Task objective:
Going down the listing below, print exactly each line from the one with "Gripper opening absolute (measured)" up to and including the one with "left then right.", and skip the rest.

Dataset section:
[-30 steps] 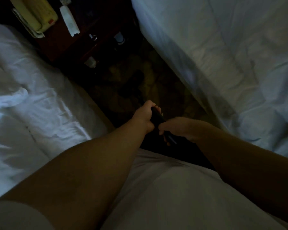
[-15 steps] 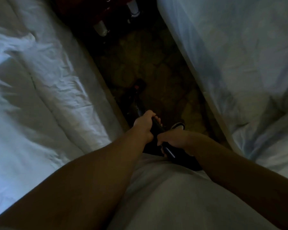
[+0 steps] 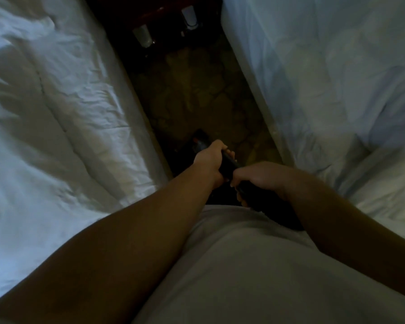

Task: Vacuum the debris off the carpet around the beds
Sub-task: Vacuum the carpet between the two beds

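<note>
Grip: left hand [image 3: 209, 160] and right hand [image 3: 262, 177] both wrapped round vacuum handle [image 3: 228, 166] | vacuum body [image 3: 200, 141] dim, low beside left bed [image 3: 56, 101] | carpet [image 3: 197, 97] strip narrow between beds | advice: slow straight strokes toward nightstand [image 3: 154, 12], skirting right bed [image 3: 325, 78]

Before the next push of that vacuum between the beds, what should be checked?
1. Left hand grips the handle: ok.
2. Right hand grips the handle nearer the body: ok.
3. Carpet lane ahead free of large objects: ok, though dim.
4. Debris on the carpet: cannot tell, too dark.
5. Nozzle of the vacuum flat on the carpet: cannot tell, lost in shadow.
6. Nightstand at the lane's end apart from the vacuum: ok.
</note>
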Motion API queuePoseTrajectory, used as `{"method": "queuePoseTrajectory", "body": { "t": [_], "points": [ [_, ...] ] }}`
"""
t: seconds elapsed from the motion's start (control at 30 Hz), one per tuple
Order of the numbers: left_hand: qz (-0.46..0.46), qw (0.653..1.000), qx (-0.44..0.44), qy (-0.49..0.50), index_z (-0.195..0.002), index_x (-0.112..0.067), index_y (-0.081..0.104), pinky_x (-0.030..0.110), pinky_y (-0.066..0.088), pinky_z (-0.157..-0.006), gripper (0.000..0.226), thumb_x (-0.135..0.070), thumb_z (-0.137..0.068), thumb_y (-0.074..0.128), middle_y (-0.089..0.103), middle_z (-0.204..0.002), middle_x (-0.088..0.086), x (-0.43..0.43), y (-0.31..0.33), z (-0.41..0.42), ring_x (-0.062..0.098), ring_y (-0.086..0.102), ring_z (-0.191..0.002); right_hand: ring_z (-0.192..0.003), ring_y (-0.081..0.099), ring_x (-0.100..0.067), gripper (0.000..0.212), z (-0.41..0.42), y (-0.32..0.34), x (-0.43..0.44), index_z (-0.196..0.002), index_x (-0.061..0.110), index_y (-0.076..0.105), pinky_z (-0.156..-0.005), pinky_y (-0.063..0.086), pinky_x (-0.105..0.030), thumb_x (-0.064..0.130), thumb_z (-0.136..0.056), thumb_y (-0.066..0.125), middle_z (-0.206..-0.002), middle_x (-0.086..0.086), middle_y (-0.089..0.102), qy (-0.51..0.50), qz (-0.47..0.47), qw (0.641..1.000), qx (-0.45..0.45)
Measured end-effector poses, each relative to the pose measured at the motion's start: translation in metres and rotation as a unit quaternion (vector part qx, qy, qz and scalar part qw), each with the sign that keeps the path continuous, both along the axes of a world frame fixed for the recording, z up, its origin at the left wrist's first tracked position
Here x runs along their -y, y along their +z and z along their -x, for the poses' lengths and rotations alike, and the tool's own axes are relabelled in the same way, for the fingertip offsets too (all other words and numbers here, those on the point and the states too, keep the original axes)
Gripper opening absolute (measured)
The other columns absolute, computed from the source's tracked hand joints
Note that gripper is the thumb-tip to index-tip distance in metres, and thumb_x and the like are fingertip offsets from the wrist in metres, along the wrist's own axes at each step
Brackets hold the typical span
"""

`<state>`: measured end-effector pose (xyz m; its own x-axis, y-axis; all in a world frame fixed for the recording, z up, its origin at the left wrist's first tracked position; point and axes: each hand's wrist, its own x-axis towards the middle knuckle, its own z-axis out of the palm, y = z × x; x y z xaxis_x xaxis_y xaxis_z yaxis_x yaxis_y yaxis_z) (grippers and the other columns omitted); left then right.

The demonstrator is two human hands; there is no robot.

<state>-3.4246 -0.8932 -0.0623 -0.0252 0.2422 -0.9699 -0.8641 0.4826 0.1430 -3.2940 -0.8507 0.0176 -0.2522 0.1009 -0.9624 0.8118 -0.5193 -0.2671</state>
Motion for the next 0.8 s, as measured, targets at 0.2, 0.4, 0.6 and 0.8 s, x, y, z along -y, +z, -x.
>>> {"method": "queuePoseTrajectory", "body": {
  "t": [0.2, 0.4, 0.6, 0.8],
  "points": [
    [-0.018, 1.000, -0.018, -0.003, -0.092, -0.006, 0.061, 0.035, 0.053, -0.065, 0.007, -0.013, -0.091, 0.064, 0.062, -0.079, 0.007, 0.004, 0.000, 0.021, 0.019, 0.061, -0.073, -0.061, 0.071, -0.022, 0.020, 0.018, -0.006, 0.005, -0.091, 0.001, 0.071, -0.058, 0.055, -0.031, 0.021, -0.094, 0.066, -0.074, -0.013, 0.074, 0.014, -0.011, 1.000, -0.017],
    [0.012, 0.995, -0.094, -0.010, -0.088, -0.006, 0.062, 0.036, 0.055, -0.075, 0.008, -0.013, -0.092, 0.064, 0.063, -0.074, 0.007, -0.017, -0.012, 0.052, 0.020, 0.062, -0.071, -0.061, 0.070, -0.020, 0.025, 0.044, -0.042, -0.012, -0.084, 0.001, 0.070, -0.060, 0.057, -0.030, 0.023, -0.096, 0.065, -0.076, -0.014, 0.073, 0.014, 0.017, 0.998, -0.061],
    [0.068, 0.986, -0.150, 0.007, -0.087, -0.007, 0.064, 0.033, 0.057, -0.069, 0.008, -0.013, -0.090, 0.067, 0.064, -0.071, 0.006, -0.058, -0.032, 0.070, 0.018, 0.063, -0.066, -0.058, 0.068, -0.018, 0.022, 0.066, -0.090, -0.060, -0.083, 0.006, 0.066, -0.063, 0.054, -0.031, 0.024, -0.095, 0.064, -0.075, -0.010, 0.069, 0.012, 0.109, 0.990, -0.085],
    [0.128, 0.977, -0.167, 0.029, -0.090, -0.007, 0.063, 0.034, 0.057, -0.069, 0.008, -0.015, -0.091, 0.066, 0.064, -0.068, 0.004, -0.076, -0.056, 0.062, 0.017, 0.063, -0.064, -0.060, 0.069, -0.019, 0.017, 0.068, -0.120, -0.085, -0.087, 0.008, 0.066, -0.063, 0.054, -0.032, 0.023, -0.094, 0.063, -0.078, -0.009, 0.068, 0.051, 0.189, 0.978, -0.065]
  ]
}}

Answer section:
Gripper opening absolute (measured)
The other columns absolute, computed from the source's tracked hand joints
Note that gripper is the thumb-tip to index-tip distance in metres, and thumb_x and the like are fingertip offsets from the wrist in metres, along the wrist's own axes at each step
Brackets hold the typical span
"""

`<state>`: measured end-effector pose (xyz m; its own x-axis, y-axis; all in a world frame fixed for the recording, z up, its origin at the left wrist's first tracked position; point and axes: each hand's wrist, its own x-axis towards the middle knuckle, its own z-axis out of the palm, y = z × x; x y z xaxis_x xaxis_y xaxis_z yaxis_x yaxis_y yaxis_z) (grippers and the other columns omitted); left then right.

The output contains nothing more.